Wes Anderson on Awards Season, Animation and Why He Hasn't Seen Avatar

Wes Anderson knows as well as anybody that around this time every year, we all have it pretty easy predicting the winner of the Best Animated Feature prize at the Oscars -- just inscribe the statuette with Pixar's most recent production, and move along to the harder categories. Not so in 2009, when a surfeit of excellent animation resulted not only in an expansion of the Animated Feature category, but a handful of legitimate contenders to upset Pixar come March. Anderson's Fantastic Mr. Fox is one of them, a lovingly hand-crafted stop-motion gem that signified a creative milestone for a director long prone to accusations of merely repeating himself with every film.

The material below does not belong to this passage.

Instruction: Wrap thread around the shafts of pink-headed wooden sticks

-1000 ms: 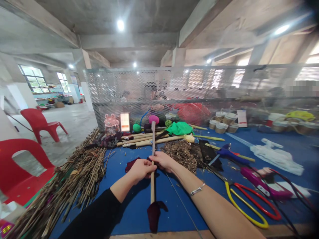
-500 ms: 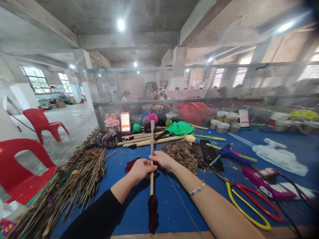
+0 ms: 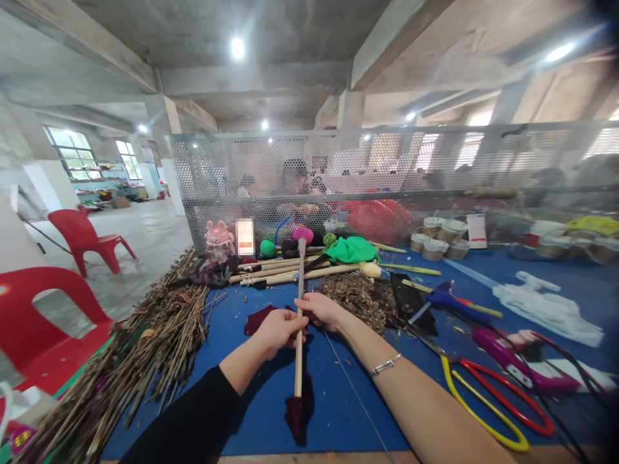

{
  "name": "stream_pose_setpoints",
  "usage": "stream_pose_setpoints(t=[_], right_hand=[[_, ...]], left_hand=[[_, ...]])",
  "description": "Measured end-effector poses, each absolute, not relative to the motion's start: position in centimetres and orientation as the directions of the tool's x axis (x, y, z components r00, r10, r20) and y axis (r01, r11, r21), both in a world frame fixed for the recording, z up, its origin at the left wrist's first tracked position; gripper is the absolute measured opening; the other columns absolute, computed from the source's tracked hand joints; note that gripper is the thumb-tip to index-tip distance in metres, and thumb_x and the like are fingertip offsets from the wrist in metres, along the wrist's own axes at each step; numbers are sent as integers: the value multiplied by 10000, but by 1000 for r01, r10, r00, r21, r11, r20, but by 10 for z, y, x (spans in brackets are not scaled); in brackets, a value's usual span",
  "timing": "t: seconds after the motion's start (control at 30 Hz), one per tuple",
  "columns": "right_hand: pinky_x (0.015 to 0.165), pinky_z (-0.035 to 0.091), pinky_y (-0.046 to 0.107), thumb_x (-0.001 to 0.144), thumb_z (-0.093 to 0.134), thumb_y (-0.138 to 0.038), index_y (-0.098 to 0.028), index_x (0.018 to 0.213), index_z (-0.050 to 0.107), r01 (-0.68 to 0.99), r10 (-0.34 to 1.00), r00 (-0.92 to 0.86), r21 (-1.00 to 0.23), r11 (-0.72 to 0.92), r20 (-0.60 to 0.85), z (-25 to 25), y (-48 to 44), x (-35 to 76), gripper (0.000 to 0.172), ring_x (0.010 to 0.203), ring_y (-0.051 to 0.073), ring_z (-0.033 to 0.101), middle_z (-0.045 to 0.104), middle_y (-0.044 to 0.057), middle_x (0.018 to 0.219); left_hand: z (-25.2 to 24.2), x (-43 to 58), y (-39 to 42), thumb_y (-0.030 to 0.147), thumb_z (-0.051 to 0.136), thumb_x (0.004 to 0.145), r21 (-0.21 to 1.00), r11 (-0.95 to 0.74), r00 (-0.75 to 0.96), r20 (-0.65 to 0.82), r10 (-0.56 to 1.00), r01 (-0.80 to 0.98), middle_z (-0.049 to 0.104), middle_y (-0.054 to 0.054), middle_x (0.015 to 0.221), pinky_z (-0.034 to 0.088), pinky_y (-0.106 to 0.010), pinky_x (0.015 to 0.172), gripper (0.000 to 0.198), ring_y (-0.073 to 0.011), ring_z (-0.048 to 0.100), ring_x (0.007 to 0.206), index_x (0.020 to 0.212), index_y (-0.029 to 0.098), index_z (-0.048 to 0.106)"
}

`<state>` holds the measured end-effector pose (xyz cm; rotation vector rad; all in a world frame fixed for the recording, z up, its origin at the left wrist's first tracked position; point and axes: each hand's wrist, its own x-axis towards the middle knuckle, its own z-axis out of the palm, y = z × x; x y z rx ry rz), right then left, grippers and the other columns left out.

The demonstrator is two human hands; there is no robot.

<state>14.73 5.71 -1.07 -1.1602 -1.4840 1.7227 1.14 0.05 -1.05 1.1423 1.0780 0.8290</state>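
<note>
Blue tabletop (image 3: 338, 425) | slim pale stick (image 3: 298, 367) | pink ball (image 3: 302, 234) at far end

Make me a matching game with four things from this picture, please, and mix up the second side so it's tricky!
Things:
1. Stick
2. Twigs
3. Big scissors
4. Pink ball

Places and colours:
A. Piled along the left of the blue tabletop
B. At the far end of what the hands hold
C. Held by the left hand and right hand
D. Partly red, partly yellow

Right pairs: 1-C, 2-A, 3-D, 4-B
</note>
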Motion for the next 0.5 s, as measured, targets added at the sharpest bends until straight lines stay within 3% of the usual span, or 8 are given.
stream_pose_setpoints(t=[0.13,0.23,0.37,0.43,0.5], right_hand=[[315,76,157,673,625,-377,-176,704,413,-60,802,-561,-957,-285,-204,-7,57,156,295,306,16,243,408,-91,440],[299,80,158,691,605,-381,-174,672,410,2,822,-525,-966,-260,-223,-12,59,153,284,291,16,229,397,-91,413],[278,82,172,716,579,-372,-176,616,398,104,859,-453,-971,-214,-238,-16,59,144,285,264,19,174,316,-108,352],[279,82,163,714,585,-369,-181,631,386,30,852,-475,-972,-235,-220,-13,57,143,286,266,15,170,309,-114,358],[286,93,148,703,600,-357,-182,670,390,-59,837,-508,-961,-272,-205,-8,55,145,276,272,12,206,349,-111,387]], left_hand=[[-1,14,-1,294,629,696,880,400,412,-275,869,-256,624,-59,749,454,-184,566,232,-75,570,582,824,102,603],[-3,12,0,353,621,694,907,391,406,-303,862,-155,618,-45,719,450,-195,523,281,-91,572,564,841,115,593],[-11,7,3,415,696,586,971,156,211,-193,958,181,509,27,488,351,-173,378,335,-69,455,396,650,123,545],[-8,8,3,390,696,598,978,152,224,-182,957,146,518,20,497,352,-165,385,312,-64,459,406,633,118,547],[-3,10,2,361,653,663,967,254,312,-232,921,-32,570,-9,592,394,-159,439,266,-62,506,468,703,109,580]])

Fox's ambition, warmth, humor and style amount to the most accomplished and mature of Anderson's films to date -- a kid's film for grown-ups, a wry meditation on innocence lost. Those qualities -- not to mention its A-list voice pedigree boasting George Clooney, Meryl Streep and Bill Murray -- should position Mr. Fox well in the ongoing Oscar race against Up.

Anderson spoke to Movieline last week about making the most of awards season, the virtues of animation versus live-action, how he accidentally cast himself as a weasel, and how the French messed up his plans to see Avatar.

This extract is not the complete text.